林微的心猛地一沉,朝着洞穴外跑去。只见春桃被两名黑衣人抓住,手腕被绳子绑着,嘴里塞着布条,眼中满是恐惧。林婉儿站在黑衣人身边,手里拿着匕首,抵在春桃的脖子上,脸上带着得意的笑容。
“林微,好久不见。”林婉儿笑着说,“想救你的小丫鬟,就把凤魂石和凤凰玉佩交出来,否则,我就划破她的喉咙!”
“林婉儿,你竟然勾结余党,背叛朝廷!”林微的眼神冷得像寒潭的冰,“你以为用春桃就能要挟我?你忘了,我连黑莲妖物都能净化,何况是你们这些跳梁小丑!”
“是吗?”林婉儿将匕首又贴近春桃的脖子,划出一道浅浅的血痕,“那你就看着她死!我倒要看看,你这个‘凤曦侯’,是在乎百姓,还是在乎你身边的小丫鬟!”
春桃用力摇头,眼中却没有退缩,反而朝着林微使了个眼色——她的手腕一直在偷偷摩擦绳子,绳子已经快断了。林微看懂了春桃的意思,故意装作犹豫的样子:“好,我可以给你凤魂石,但你必须先放了春桃。”

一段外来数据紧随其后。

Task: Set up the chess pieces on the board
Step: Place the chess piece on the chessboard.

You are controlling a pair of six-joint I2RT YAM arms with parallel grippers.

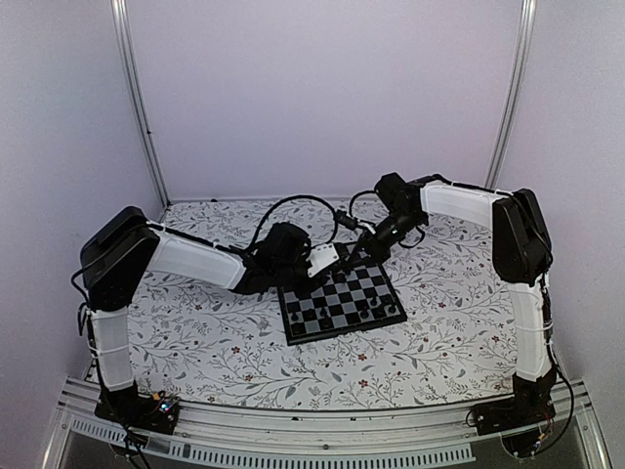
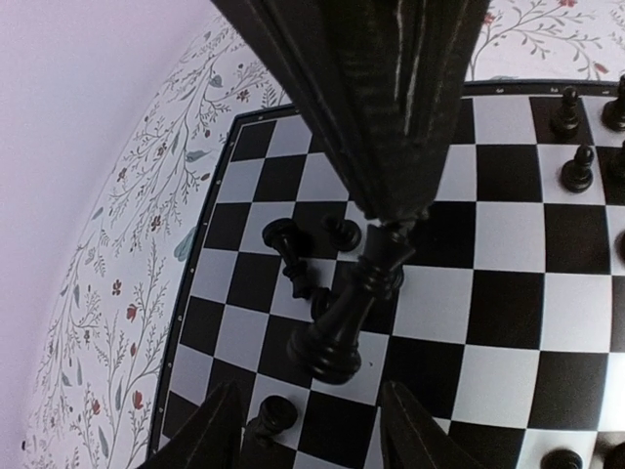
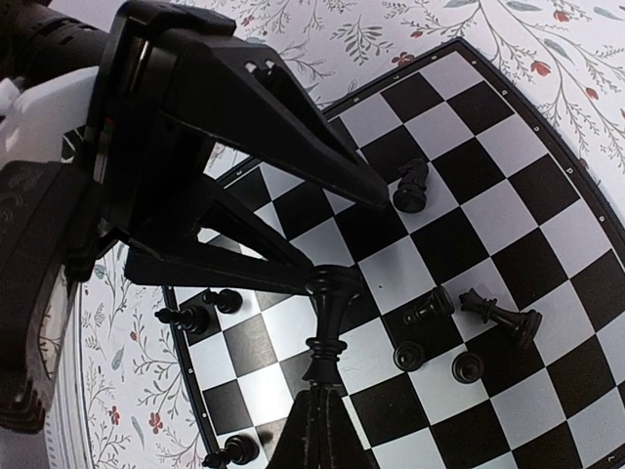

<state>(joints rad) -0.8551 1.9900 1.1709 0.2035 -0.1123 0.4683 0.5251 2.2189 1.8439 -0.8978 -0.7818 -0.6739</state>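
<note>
From above, both our arms stretch inward over the board (image 1: 337, 298), left gripper (image 1: 337, 264) and right gripper (image 1: 359, 259) meeting at its far edge. Our left wrist shows its jaws apart, flanking a tilted tall piece (image 2: 347, 313), probably to steady it. Our right wrist shows jaws clamped on its head.

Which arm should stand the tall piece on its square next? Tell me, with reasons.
Right. The right gripper is shut on the head of the tall piece, holding it tilted over the board. The left gripper is open and holds nothing, so it would probably need a handover first.
</note>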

“我凭什么信你?”林婉儿警惕地说,“你先把凤魂石扔过来,我再放她走!”
林微假装从怀中取出凤魂石,抬手要扔——就在这时,春桃突然用力挣断绳子,转身一口咬在抓她的黑衣人手臂上。黑衣人惨叫一声,松开了手。林微趁机将凤凰玉佩的红光对准林婉儿,红光射中她的手腕,匕首“当啷”一声掉在地上。
“不可能!你怎么敢反抗我?”林婉儿不敢置信地看着林微,“我是侯府的真千金,你只是个假的!你凭什么比我强?”

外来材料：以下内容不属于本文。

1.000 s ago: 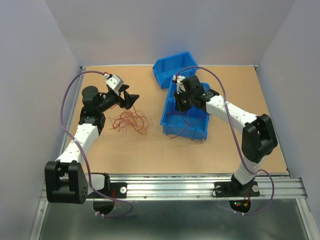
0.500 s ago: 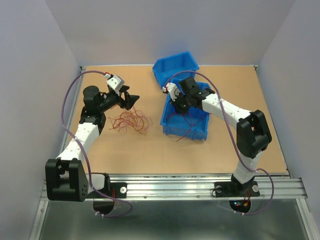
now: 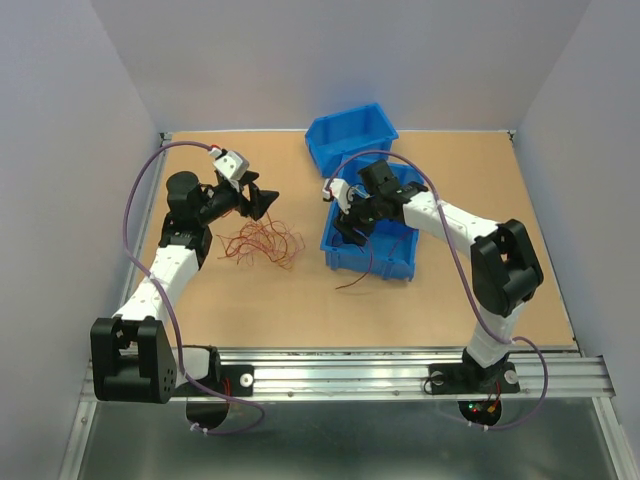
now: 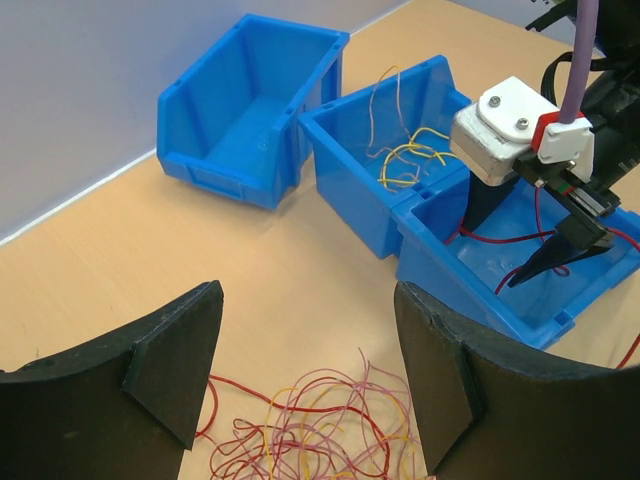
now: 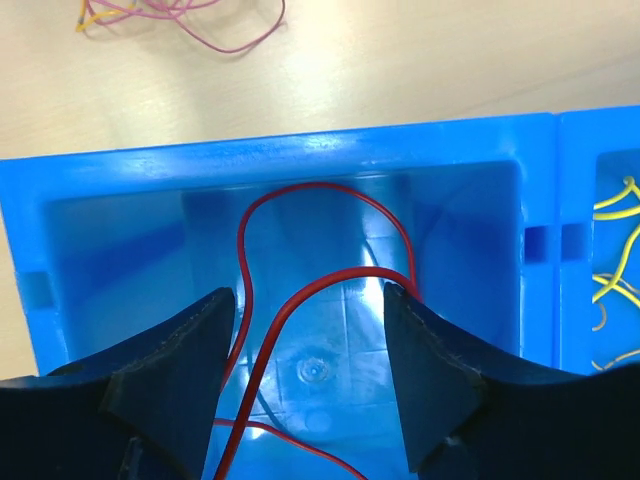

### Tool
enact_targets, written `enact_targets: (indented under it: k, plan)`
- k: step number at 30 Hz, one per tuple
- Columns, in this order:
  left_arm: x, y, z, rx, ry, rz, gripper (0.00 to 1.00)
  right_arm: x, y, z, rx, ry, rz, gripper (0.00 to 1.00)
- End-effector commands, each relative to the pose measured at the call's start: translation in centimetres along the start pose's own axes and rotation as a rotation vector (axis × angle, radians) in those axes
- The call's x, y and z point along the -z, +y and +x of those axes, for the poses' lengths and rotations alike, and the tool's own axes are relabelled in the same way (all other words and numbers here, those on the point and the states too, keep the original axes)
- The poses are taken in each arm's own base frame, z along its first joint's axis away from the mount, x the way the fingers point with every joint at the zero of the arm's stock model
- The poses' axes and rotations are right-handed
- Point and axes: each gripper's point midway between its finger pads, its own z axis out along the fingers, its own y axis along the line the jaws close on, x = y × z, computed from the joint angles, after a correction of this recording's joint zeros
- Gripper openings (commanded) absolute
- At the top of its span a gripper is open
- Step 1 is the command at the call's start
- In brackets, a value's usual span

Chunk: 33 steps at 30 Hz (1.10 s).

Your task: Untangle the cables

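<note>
The right claw stands open above the near blue bin, where red cables lie loose. The left claw is open too, over the tangled cables on the table. Yellow cables lie in the middle bin.

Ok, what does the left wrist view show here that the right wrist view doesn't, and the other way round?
Only the left wrist view: the empty blue bin at the back, the right gripper from outside, open over the red-cable bin, and the left gripper open above the tangle. Only the right wrist view: that bin's floor seen straight down, with the red cables lying loose on it, none pinched. Both: the red cables, the yellow cables in the neighbouring bin, and part of the tangle.
</note>
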Motion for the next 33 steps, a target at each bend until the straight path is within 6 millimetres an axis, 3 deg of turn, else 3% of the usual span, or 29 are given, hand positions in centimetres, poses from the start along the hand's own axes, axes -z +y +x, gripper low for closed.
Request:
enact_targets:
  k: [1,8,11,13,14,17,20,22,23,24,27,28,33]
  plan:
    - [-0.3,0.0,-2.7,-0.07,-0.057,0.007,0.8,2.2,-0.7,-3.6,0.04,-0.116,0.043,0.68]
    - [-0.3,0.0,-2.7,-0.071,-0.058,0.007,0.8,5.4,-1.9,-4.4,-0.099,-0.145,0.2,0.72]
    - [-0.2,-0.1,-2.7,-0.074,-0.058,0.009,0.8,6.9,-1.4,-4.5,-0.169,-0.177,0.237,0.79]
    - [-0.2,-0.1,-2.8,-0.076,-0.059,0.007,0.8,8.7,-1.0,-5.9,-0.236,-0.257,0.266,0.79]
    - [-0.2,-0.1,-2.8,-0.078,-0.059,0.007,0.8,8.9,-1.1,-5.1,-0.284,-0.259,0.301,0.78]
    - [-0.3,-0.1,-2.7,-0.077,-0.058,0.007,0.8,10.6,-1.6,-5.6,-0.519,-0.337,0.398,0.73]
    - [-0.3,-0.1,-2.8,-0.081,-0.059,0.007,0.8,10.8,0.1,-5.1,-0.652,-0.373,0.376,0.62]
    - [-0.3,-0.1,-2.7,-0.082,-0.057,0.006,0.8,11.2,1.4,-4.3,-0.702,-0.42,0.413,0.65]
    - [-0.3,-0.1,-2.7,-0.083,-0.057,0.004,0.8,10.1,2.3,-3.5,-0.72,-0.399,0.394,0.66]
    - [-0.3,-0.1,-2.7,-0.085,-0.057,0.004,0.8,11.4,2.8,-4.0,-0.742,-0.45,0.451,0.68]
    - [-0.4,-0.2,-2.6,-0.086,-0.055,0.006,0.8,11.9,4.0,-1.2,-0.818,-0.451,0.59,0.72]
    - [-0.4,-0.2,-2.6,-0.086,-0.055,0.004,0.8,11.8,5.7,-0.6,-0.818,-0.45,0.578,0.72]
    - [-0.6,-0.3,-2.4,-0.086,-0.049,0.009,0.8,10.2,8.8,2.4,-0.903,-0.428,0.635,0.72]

“身份从来不是衡量强弱的标准。”林微走到她面前,凤魂石的蓝光照在她的眉心,“你被贪婪和仇恨蒙蔽,害了别人,也毁了自己。今日,我不会杀你,但你必须为自己的罪行付出代价。”
蓝光渗入林婉儿的眉心,她眼中的疯狂渐渐褪去,取而代之的是迷茫和悔恨。李三和其他余党见势不妙,转身想跑,却被赶来的宇文擎和凤卫团团围住,很快就被制服。
第五节 凤脉归位,新危暗伏(春正月·亥时)
寒潭洞穴内,林微拔掉了最后一根黑色钉子。凤脉节点的红光瞬间暴涨,沿着潭水蔓延,将整个寒潭都染成了红色。凤凰玉佩在空中盘旋,发出清脆的凤鸣声,与凤脉的力量共鸣,形成一道红色的光柱,直冲云霄。
“凤脉终于归位了。”宇文擎走到林微身边,看着光柱,眼中满是敬畏,“有凤脉的力量守护,京城再也不会有妖物出现了。”
林微点点头,却没有放松:“三皇子的余党虽然被制服,但李三说,王统领还在暗中活动,而且他们好像还联系了草原的蛮族,想里应外合,进攻边关。”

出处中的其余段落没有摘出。